> Your task
Your task is to transcribe all the entries exactly, excluding pictures.

> Entries shown

========

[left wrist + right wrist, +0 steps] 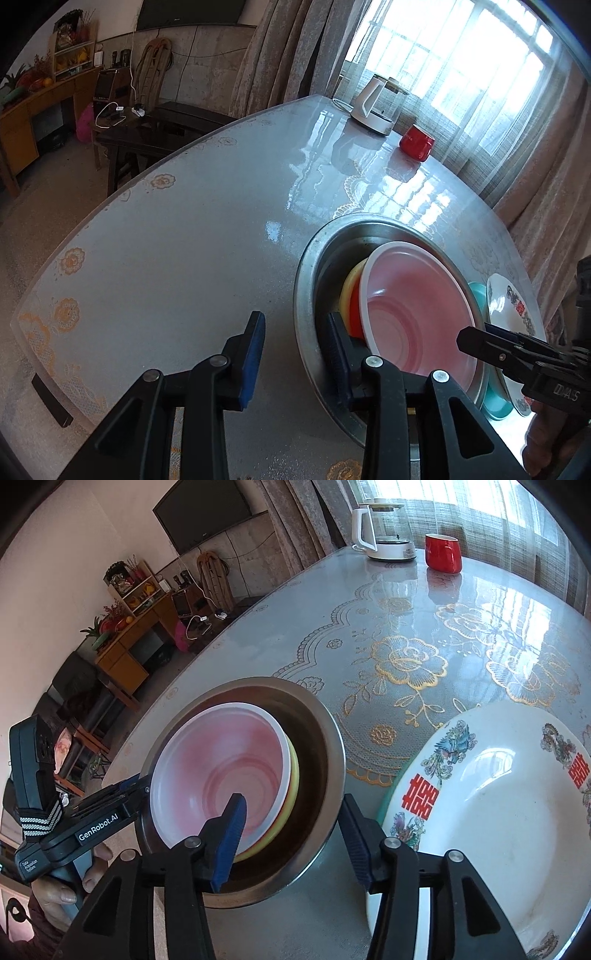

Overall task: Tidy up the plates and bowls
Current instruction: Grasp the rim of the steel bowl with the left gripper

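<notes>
A steel basin (306, 295) (325, 738) holds a pink bowl with a white rim (410, 306) (221, 775), tilted on yellow and red bowls (351, 291). My left gripper (297, 350) is open, its jaws astride the basin's near rim. My right gripper (293, 834) is open, astride the basin's right rim; it also shows in the left wrist view (476, 338). A white decorated plate (491, 805) (509, 306) lies on a teal plate (480, 295) just right of the basin.
A glass kettle (380, 103) (384, 531) and a red mug (417, 142) (443, 552) stand at the table's far end. A dark flat object (51, 398) lies near the left edge. The floral tablecloth (406, 657) is glossy. Furniture stands beyond the left table edge.
</notes>
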Available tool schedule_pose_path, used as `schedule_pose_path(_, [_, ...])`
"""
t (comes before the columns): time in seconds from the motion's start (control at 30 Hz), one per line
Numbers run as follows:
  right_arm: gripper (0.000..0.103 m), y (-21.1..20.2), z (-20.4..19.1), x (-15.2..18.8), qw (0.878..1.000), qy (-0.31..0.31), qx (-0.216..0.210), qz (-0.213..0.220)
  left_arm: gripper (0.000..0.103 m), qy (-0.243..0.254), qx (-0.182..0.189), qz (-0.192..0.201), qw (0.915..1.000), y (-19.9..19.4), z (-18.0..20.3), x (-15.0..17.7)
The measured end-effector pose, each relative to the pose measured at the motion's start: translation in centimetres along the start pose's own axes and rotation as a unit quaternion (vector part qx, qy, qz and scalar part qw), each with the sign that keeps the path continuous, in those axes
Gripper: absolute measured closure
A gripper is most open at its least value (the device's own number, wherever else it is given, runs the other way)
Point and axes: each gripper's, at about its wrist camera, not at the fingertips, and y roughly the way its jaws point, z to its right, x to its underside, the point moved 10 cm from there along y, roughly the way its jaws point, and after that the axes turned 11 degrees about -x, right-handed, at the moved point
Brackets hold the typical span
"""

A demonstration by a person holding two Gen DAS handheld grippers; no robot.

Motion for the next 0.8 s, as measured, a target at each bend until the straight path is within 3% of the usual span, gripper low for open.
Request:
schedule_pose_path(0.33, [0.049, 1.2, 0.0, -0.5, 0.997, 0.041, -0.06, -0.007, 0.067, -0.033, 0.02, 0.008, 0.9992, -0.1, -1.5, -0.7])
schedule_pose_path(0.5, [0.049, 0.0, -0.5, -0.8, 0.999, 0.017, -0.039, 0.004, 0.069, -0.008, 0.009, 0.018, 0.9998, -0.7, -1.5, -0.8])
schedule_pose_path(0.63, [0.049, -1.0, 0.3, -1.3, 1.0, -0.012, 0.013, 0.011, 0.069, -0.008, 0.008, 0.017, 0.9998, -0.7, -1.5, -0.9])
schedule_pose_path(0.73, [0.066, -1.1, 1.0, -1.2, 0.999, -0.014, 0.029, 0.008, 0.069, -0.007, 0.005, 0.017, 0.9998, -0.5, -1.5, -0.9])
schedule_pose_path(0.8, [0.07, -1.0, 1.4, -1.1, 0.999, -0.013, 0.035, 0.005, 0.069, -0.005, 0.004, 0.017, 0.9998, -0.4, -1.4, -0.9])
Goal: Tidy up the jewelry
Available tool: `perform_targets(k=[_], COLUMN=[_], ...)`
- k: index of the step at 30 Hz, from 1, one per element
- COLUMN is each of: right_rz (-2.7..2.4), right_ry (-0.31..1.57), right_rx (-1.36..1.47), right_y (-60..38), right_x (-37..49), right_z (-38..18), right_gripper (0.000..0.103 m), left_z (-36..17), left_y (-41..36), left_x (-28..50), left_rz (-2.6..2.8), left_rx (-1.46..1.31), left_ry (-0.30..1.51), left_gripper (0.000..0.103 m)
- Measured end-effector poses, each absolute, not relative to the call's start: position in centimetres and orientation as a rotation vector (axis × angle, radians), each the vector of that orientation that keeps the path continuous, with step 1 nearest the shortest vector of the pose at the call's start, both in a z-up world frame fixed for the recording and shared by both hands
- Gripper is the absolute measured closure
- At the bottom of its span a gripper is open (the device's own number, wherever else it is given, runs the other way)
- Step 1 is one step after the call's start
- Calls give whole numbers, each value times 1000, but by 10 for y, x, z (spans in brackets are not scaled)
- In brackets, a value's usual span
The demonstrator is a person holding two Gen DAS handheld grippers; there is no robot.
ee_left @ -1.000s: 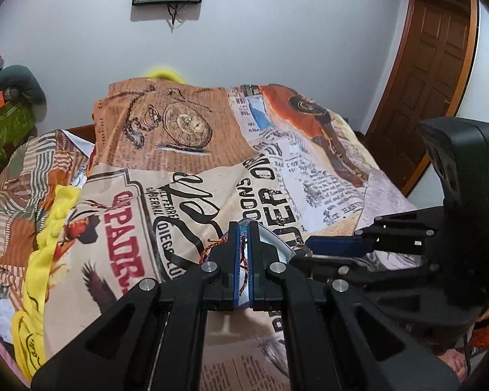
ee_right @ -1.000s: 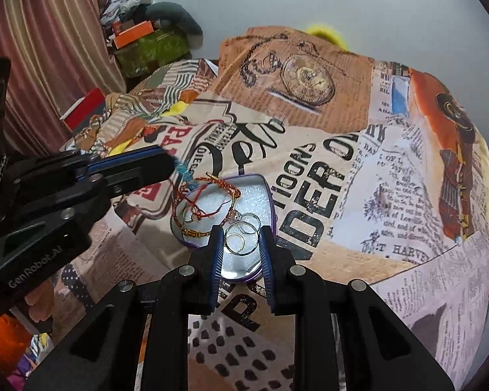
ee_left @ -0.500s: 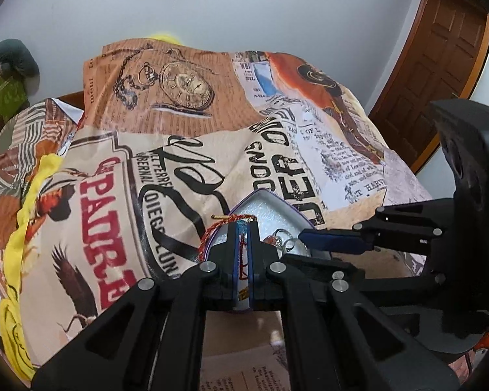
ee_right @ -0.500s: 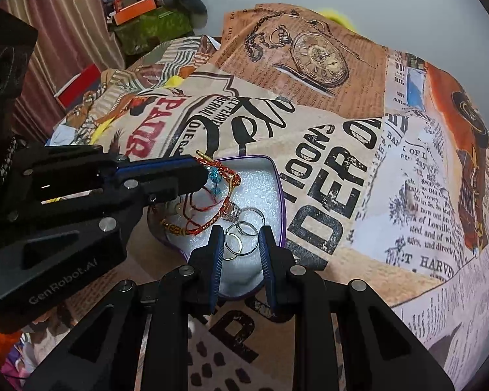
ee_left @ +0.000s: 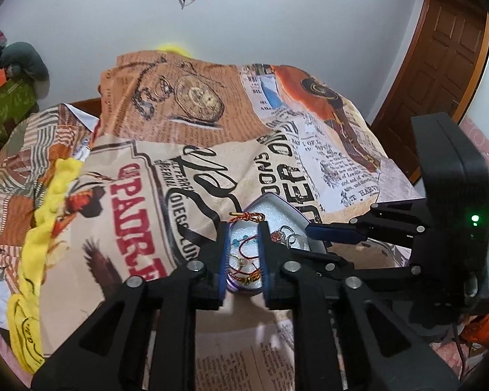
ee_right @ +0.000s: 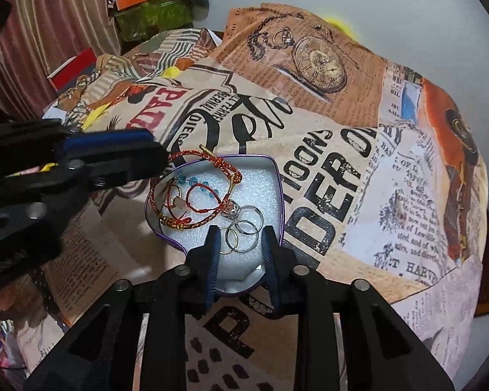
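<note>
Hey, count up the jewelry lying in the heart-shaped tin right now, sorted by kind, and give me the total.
Plain metal rings: 3
Red and gold cord bracelets: 2, tangled, so the count is uncertain
Blue bead strand: 1
Total in the tin: about 6

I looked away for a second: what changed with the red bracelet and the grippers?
The left gripper opened and let go of the red bracelet, which now lies in the heart-shaped tin, one loop over its rim. The right gripper also opened slightly. Rings and tin stayed put.
</note>
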State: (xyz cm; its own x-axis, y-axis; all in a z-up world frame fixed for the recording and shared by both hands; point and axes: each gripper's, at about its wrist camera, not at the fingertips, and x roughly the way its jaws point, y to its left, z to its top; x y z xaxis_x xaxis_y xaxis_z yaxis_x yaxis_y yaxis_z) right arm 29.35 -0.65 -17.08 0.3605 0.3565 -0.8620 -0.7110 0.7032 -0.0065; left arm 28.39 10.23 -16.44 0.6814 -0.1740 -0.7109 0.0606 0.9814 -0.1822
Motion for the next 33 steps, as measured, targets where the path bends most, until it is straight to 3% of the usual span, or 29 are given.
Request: perform_targets(k=[5, 21, 33], right_rz=[688, 657, 605], right_ry=[927, 818, 870], right_rx=[-432, -389, -314], right_y=[-8, -63, -147], right_x=[285, 248, 236], right_z=[-157, -109, -116], right_gripper=[66, 66, 66], left_z=[-150, -130, -149], left_y=[108, 83, 13], left_x=[267, 233, 229], left_rz=[-114, -120, -206], left_rx=[-146, -122, -82], left_ry=[782, 791, 881], left_gripper=[75, 75, 73])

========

> Exercise response
[left wrist + right wrist, +0 steps] 

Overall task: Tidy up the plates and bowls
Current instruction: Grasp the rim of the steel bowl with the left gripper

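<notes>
A steel basin (306, 295) (325, 738) holds a pink bowl with a white rim (410, 306) (221, 775), tilted on yellow and red bowls (351, 291). My left gripper (297, 350) is open, its jaws astride the basin's near rim. My right gripper (293, 834) is open, astride the basin's right rim; it also shows in the left wrist view (476, 338). A white decorated plate (491, 805) (509, 306) lies on a teal plate (480, 295) just right of the basin.
A glass kettle (380, 103) (384, 531) and a red mug (417, 142) (443, 552) stand at the table's far end. A dark flat object (51, 398) lies near the left edge. The floral tablecloth (406, 657) is glossy. Furniture stands beyond the left table edge.
</notes>
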Available tool schedule_pose_path, used as `schedule_pose_path(_, [_, ...])`
"""
t (comes before the columns): time in seconds from the motion's start (control at 30 Hz), one per line
Numbers run as follows:
  right_arm: gripper (0.000..0.103 m), y (-21.1..20.2), z (-20.4..19.1), x (-15.2..18.8), qw (0.878..1.000), qy (-0.31..0.31), qx (-0.216..0.210), qz (-0.213..0.220)
  left_arm: gripper (0.000..0.103 m), qy (-0.243..0.254), qx (-0.182..0.189), qz (-0.192..0.201), qw (0.915..1.000), y (-19.9..19.4), z (-18.0..20.3), x (-15.0..17.7)
The measured end-effector pose, each relative to the pose measured at the motion's start: translation in centimetres along the start pose's own axes and rotation as a unit quaternion (vector part qx, qy, qz and scalar part qw), each with the sign that keeps the path continuous, in those axes
Gripper: absolute measured closure
A gripper is most open at its least value (the device's own number, wherever else it is given, runs the other way)
Point and axes: each gripper's, at about its wrist camera, not at the fingertips, and y roughly the way its jaws point, z to its right, x to its underside, the point moved 10 cm from there along y, roughly the way its jaws point, and after that the axes turned 11 degrees about -x, right-handed, at the moved point
Brackets hold the typical span
"""

A demonstration by a person holding two Gen DAS handheld grippers; no robot.

Motion for the next 0.8 s, as measured, a target at each bend until the straight path is within 3% of the usual span, gripper low for open.
Request:
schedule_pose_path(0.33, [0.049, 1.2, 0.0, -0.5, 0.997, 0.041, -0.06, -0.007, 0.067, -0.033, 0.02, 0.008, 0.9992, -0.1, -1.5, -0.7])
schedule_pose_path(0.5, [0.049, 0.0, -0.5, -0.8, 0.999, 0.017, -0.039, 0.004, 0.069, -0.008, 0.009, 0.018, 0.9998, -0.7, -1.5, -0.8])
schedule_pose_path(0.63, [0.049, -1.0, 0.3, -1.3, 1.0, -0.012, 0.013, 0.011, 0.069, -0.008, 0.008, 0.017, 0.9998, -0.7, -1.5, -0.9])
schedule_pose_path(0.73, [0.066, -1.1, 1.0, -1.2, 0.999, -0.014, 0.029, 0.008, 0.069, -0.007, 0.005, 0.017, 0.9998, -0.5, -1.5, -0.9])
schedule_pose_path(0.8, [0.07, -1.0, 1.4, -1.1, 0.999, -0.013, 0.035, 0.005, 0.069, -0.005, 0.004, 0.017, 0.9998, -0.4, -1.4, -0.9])
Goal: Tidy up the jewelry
Available tool: `perform_targets(k=[_], COLUMN=[_], ...)`
- k: index of the step at 30 Hz, from 1, one per element
- COLUMN is each of: right_rz (-2.7..2.4), right_ry (-0.31..1.57), right_rx (-1.36..1.47), right_y (-60..38), right_x (-37..49), right_z (-38..18), right_gripper (0.000..0.103 m), left_z (-36..17), left_y (-41..36), left_x (-28..50), left_rz (-2.6..2.8), left_rx (-1.46..1.31), left_ry (-0.30..1.51), left_gripper (0.000..0.103 m)
- Measured end-effector poses, each absolute, not relative to the call's start: position in centimetres and orientation as a rotation vector (axis × angle, radians), each the vector of that orientation that keeps the path continuous, with step 1 nearest the shortest vector of the pose at the call's start, both in a z-up world frame fixed for the recording and shared by both hands
- Gripper is the absolute measured closure
- At the bottom of its span a gripper is open (the device's own number, wherever else it is given, runs the other way)
- Step 1 is one step after the call's start
- Calls give whole numbers, each value times 1000, but by 10 for y, x, z (spans in brackets are not scaled)
- In brackets, a value's usual span
The demonstrator is a person holding two Gen DAS handheld grippers; there is no robot.
ee_left @ -1.000s: 
ee_right @ -1.000s: 
ee_left @ -0.500s: 
ee_right @ -0.500s: 
ee_left @ +0.000s: 
ee_right @ +0.000s: 
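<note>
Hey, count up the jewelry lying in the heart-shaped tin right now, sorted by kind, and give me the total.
Plain metal rings: 3
Red and gold cord bracelets: 2, tangled, so the count is uncertain
Blue bead strand: 1
Total in the tin: about 6

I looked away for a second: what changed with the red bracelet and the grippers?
The left gripper opened and let go of the red bracelet, which now lies in the heart-shaped tin, one loop over its rim. The right gripper also opened slightly. Rings and tin stayed put.
</note>
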State: (xyz cm; its own x-axis, y-axis; all in a z-up world frame fixed for the recording and shared by both hands; point and axes: each gripper's, at about its wrist camera, not at the fingertips, and x roughly the way its jaws point, y to its left, z to its top; x y z xaxis_x xaxis_y xaxis_z yaxis_x yaxis_y yaxis_z) right arm 29.35 -0.65 -17.08 0.3605 0.3565 -0.8620 -0.7110 0.7032 -0.0065; left arm 28.39 10.23 -16.44 0.6814 -0.1740 -0.7109 0.0606 0.9814 -0.1822
Motion for the next 33 steps, as measured, targets where the path bends most, until it is straight to 3% of the usual span, or 29 are given.
Request: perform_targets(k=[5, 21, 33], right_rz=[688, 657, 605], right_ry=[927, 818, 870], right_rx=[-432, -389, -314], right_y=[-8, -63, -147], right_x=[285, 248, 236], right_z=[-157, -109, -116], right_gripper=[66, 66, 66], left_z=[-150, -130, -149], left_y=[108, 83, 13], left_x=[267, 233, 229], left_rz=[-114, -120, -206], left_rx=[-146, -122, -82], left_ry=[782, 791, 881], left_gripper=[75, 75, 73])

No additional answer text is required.